* _WORK INSTRUCTION_
All of the data should be restated exactly as it stands.

* _MATERIAL PROVIDED_
══════════
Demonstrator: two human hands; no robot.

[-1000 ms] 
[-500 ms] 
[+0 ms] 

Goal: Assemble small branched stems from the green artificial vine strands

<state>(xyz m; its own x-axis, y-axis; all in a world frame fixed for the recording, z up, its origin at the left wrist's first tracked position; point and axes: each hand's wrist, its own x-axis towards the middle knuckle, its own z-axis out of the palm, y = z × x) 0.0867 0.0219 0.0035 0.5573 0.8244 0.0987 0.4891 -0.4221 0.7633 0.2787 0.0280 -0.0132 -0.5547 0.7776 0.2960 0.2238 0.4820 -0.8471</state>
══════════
* _RESPONSE AREA_
Demonstrator: two human hands; no robot.

[-1000 ms] 
[-500 ms] 
[+0 ms] 

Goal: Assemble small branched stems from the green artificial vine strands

<state>(xyz m; its own x-axis, y-axis; all in a world frame fixed for the recording, z up, its origin at the left wrist's first tracked position; point and axes: each hand's wrist, its own x-axis towards the middle knuckle, its own z-axis out of the palm, y = z × x) 0.0867 0.0219 0.0035 0.5573 0.8244 0.0987 0.4891 -0.4221 0.7633 0.2787 0.0280 -0.0132 -0.5547 0.7776 0.2960 0.2238 0.4820 -0.8471</state>

The required output is now complete.